When creating their memoirs, both Tyler and Mechanic describe tapping into a well of images that came to them in a rush after years of marinating in grief. “OCD was the main component that made me decide this needed to be a graphic work,” says Mechanic, who draws intrusive thoughts as a giant, human-shaped black scribble. “This bully figure who is also you, who is a doppelgänger, wants to destroy you.”

One of the perks of being a memoirist, Versaci says, is that everything is material. His travelogue That Hidden Road includes comics; he currently posts diary comics online. When recovering from cancer surgery, Versaci encountered a complication that found him “gushing” lymphatic fluid. Having to walk across the parking lot to the hospital, he says, “I’m holding all these towels around my abdomen, leaving a trail behind me, and what was going through my head was how this is going to be a great post.”

Panel prescriptions

Graphic memoirs often offer readers catharsis. But for those who might prefer more practical self-help, there are comics for that, too. Joe Biel, founder of the long-running indie outlet Microcosm, observes a generational shift with contemporary comics fans receptive to books that take mental hardship head on. In June, Microcosm will release both a graphic adaptation of counselor Faith G. Harper’s popular backlist title, now called Unfuck Your Brain Graphic Guide: Using Science to Get Over Anxiety, Depression, Anger, Freak-Outs, and Triggers, drawn by Gerta Oparaku Egy, and cartoonist Reid Chancellor’s graphic memoir Hardcore Happiness: A Graphic Journey to Find Punk’s Positivity.

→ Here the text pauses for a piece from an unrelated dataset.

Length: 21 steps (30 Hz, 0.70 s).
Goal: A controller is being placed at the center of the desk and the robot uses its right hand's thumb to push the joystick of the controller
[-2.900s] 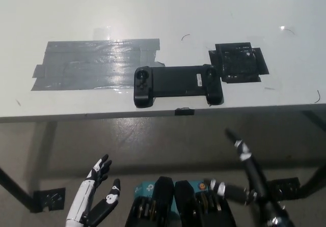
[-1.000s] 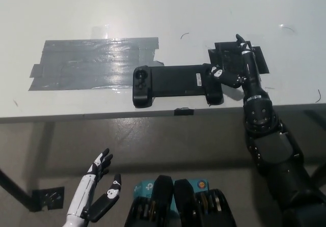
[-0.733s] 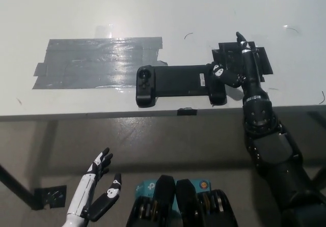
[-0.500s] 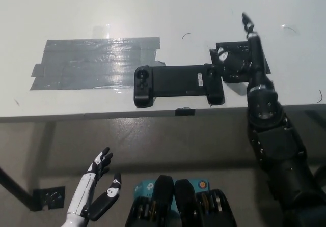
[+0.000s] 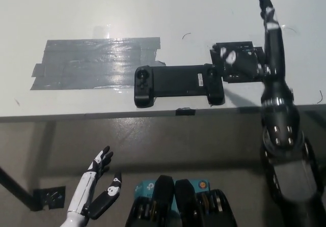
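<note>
Controller (image 5: 178, 83) flat on desk (image 5: 153, 8) | right hand (image 5: 262, 38) raised, fingers spread, empty

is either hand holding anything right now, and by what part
Nothing is held: the right hand is open above the controller, and the left hand rests open below the desk.

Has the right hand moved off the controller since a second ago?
Yes. The right hand has lifted up and away over the desk, past the black tape patch; the controller looks unmoved beside the grey tape.
</note>
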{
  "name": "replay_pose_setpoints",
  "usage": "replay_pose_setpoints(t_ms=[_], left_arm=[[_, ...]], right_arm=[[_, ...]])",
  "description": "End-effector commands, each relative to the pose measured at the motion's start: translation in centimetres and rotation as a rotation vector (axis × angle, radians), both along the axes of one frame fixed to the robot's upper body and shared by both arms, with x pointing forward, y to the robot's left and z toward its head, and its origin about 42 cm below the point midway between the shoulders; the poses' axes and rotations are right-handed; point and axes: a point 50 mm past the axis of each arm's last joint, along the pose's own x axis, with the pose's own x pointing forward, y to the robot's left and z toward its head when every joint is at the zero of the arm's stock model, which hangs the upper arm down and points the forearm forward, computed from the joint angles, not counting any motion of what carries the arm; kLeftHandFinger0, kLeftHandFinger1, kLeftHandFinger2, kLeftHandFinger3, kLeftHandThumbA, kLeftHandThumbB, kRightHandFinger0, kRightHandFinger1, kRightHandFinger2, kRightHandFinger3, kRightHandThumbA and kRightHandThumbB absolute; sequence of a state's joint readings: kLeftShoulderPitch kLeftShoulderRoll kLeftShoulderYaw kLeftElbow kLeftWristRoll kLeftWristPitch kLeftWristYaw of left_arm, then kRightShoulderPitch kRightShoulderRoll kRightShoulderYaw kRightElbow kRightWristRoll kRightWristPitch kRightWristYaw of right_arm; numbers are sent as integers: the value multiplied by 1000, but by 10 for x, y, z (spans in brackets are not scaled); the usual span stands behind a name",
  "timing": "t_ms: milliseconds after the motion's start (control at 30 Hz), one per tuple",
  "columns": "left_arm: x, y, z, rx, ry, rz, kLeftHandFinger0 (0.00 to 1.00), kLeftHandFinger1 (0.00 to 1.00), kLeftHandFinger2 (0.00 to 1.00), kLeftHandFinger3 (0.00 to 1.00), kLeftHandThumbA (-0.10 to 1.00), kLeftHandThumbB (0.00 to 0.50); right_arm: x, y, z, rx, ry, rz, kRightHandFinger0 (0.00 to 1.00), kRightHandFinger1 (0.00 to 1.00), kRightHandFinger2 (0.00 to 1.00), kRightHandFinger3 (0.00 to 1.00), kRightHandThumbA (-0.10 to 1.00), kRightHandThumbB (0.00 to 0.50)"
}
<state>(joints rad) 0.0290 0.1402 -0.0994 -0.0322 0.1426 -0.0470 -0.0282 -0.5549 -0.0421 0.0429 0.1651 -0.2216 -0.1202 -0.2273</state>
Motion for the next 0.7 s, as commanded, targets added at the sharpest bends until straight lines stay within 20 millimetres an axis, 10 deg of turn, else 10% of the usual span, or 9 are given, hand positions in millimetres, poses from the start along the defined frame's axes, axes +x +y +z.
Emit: replay_pose_setpoints(t_ms=[0,367,667], left_arm=[[14,3,21,27,-77,-18,1000,1000,1000,1000,457,0],[9,4,14,22,-62,-7,1000,1000,1000,1000,467,0],[8,5,15,11,-62,-1,1000,1000,1000,1000,513,1]], right_arm=[[-72,7,-5,-83,-60,106,1000,1000,1000,1000,1000,234],[-118,-12,-111,-114,218,140,1000,1000,1000,1000,1000,194],[-138,-19,-143,-140,306,200,1000,1000,1000,1000,1000,187]])
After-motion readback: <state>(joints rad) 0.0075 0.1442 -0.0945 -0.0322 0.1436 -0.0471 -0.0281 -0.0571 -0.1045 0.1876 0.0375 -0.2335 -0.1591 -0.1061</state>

“When we did books like these 15 or 20 years ago, people would pick them up, clearly be interested, then get uncomfortable and say, ‘I want to leave this for someone who has real problems,’ ” Biel recalls. “That’s my Generation X in full effect. Your problem could never be bad enough to require outside help. I think it was millennials that changed it. Thank you, millennials.”

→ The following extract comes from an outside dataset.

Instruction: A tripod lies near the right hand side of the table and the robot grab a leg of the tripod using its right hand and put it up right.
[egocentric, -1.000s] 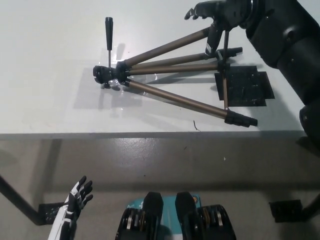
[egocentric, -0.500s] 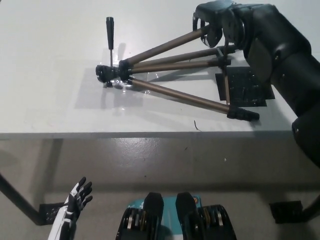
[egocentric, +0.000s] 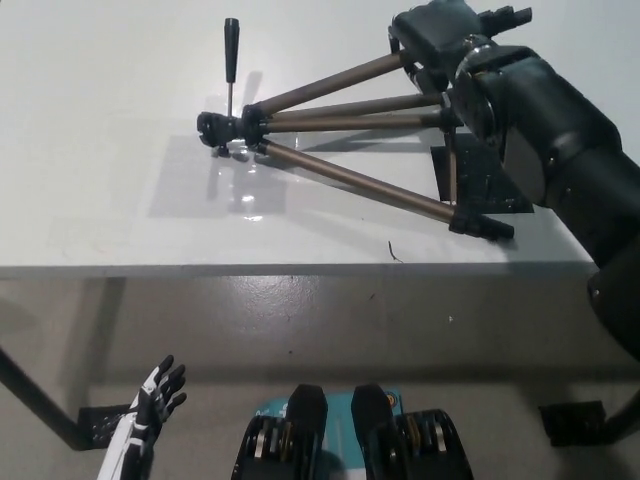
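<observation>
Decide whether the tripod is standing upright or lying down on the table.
Lying down. The tripod rests on its side on the table, legs spread toward the right hand, head pointing left.

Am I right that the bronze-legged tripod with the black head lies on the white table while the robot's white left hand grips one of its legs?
Not quite. In the head view, the black right hand is on a leg of the bronze-legged tripod, which does lie on the white table. The white left hand hangs open below the table edge.
</observation>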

Unfuck Your Brain explains how to coax each part of the brain into acting for, rather than against, a balanced mind. “Rumination... continues to feed our emotional response (like anxiety or fear), deepening the groove,” Harper writes.

Another self-help offering, cartoonist Mariah-Rose Marie’s A Quick & Easy Guide to Healthy Relationships (Oni, Dec.), is just what its title promises, offering tips on boundaries and communication skills drawn with cheery comics vignettes, particularly applicable for younger adult readers. The “Healing and Forgiveness” chapter lays out paths back to trust following a rift.

Mechanic, who has worked in the mental health field, credits discovering punk and hip-hop—and specifically the way those genres communicate pain—with helping him deal with depression and suicidal ideation, and influencing his decision to “stick around.” That sentiment is echoed in Chancellor’s Hardcore Happiness, which describes how punk’s positive subgenres inspired him to “get up and live my life like I was starting today.”

For readers and creators, graphic nonfiction can provide a sense of solace in shared experiences. Writing his way through cancer treatment, Versaci says, also “gave me a distance that I needed. It allowed me to see myself as a character.”

“Grief,” Carol Tyler says, “is a bigger presence in our lives than we realize. It’s a shaper. You have to find your own language and your own method of negotiating with it.”

Cheryl Klein is a PW comics reviewer, author of the memoir Crybaby, and a coeditor for Mutha magazine.

Correction: An earlier version of this article mistakenly characterized Eisner Award–nominated author Carol Tyler as an Eisner winner.